Joseph Burnett: Yes. So there’s sort of 3 vectors of growth that we expect to get out of the new facility. One is a simple one, which is just excess capacity. We were only able to do smaller studies at our prior facility because we were effectively leasing space inside of another CRO that was dedicated to the neuro work that we were doing. We currently — in the new facility, we estimate that we could do studies that are 4 to 5x the size of the largest study we did in the past. So if we were doing work in the past, maybe our largest pilot studies would be 1.5. I don’t know that we did any individual ones more than $2 million at the old facility. Here, we are bidding on projects that are $5 million, $10 million, even $10-plus million for a single study.

And that’s a combination of the study being larger as well as our plans to be performing GLP studies. We believe we’ve got a lot of the kind of the paperwork and standard operating procedures in place, and we should be fully functional and able to execute our own higher-margin GLP studies next year, which is kind of like a more — think of it as a more rigorous testing protocol that’s used for FDA and CE mark submissions. So those are 2 — 2 of those vectors of growth. Again, one is higher capacity; two is higher value GLP studies. The third one is with the excess space that we’ve got as well, we’re going to continue to add additional sort of services to handle our pharma partners a little bit more comprehensively. So these could be imaging technologies.

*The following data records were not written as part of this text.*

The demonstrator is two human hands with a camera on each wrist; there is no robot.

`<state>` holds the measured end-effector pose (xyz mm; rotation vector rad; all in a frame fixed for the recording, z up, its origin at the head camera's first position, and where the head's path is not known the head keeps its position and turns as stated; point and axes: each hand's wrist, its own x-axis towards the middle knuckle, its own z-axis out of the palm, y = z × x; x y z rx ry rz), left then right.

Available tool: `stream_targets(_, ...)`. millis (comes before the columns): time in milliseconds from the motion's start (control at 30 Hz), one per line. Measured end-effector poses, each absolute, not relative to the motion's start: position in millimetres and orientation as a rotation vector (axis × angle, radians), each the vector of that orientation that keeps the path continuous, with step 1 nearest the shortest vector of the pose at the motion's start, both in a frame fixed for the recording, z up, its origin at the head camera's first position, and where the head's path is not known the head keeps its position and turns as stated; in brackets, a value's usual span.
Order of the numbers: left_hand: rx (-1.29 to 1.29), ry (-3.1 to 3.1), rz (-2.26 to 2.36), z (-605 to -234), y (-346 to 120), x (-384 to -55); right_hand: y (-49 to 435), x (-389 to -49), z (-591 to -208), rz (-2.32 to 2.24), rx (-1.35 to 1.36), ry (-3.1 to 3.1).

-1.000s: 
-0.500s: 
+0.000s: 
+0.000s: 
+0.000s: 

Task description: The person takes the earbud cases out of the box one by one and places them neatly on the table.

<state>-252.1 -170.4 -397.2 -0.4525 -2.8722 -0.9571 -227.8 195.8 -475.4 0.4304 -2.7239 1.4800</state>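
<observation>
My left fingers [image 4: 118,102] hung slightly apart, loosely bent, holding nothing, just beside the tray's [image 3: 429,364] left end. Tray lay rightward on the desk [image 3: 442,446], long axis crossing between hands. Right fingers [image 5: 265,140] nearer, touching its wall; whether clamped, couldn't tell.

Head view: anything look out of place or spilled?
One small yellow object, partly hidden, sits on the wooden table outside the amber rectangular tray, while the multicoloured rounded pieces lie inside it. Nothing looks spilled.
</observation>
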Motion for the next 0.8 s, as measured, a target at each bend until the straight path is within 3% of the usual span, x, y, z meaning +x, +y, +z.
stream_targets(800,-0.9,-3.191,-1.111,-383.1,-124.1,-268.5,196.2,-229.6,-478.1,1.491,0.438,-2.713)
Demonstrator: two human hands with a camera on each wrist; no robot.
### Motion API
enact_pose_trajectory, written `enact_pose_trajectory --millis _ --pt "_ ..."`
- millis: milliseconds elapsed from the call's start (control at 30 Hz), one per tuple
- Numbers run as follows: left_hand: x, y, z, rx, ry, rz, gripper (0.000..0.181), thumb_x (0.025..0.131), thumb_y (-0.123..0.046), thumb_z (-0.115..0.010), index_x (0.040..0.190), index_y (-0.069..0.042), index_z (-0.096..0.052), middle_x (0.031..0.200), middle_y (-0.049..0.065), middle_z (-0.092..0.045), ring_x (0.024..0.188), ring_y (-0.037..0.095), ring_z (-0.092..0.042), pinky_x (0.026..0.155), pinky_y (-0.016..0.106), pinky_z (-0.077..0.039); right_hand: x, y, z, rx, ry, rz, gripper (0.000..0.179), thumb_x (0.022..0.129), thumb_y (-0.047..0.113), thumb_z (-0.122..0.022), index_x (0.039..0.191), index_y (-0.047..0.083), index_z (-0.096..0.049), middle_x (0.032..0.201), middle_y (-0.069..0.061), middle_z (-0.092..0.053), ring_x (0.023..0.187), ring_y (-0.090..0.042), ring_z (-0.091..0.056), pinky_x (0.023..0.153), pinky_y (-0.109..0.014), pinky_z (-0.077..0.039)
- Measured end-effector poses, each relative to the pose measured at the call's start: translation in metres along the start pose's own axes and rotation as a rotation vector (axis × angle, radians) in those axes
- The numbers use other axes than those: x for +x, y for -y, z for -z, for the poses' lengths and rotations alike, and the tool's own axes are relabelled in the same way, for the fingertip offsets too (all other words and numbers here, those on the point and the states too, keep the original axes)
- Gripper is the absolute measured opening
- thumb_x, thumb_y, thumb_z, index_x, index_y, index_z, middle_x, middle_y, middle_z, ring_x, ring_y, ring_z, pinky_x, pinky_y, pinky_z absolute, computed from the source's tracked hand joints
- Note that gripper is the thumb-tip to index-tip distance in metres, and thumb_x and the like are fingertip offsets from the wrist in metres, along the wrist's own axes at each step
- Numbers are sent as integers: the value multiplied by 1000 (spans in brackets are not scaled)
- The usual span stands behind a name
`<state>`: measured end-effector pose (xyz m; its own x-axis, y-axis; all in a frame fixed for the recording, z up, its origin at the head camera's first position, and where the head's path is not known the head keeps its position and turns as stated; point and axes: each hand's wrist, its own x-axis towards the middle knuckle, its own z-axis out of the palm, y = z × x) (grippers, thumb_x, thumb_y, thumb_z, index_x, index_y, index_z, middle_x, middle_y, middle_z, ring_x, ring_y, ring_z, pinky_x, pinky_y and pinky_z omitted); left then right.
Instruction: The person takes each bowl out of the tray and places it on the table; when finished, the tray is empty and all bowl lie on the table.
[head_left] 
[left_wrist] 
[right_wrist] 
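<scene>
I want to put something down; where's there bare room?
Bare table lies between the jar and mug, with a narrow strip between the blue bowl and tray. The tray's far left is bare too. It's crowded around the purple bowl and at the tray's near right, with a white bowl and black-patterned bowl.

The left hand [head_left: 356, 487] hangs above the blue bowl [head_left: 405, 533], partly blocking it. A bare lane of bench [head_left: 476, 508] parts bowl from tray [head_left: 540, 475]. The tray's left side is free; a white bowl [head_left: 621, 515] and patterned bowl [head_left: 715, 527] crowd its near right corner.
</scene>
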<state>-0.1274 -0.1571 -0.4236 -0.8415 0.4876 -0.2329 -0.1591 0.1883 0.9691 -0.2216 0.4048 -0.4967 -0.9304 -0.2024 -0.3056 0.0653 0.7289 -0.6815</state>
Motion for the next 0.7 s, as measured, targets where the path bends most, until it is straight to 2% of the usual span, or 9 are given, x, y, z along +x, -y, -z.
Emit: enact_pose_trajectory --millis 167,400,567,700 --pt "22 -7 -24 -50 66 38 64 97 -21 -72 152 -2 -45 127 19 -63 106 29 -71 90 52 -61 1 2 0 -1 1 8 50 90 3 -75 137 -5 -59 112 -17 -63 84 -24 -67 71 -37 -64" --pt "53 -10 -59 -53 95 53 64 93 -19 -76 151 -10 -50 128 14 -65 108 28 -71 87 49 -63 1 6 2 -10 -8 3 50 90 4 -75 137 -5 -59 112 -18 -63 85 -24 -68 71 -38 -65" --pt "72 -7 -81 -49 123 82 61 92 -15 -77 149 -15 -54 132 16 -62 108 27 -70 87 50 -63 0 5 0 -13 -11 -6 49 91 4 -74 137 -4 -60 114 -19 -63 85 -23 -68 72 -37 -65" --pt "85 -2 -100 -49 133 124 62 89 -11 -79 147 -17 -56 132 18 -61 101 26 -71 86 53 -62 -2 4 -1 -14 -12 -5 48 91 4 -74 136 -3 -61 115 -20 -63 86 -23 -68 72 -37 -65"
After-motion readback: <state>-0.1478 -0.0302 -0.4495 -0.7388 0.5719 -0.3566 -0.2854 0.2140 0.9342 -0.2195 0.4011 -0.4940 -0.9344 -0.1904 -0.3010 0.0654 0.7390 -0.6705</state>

These could be hostology (sic) [ histology ] technologies. We’ve got a few additional ones that we’re looking at as well. So we’re not ready to unmask the entire plan at this point. But certainly, by early in Q1, I think the vast majority of our pharma business are going to be able to sort of appreciate everything that we can bring with the touch of it all being neuro focused with ClearPoint expertise.

Operator: Thank you. There are no further questions at this time. I’d like to hand the floor back over to Joe Burnett for any closing comments.

Joseph Burnett: Well, thanks again, everyone, for joining today’s call. This is an incredibly exciting time for our company. We have a clear vision, a comprehensive strategy, a competitive portfolio and the right team in place to not only win in all 4 markets that we play in today, but to also prepare to become essential and everywhere as we get ready for the commercialization of neuro cell and gene therapies in the coming years. Thank you, and good night.

Operator: This concludes today’s conference. You may disconnect your lines at this time. Thank you for your participation.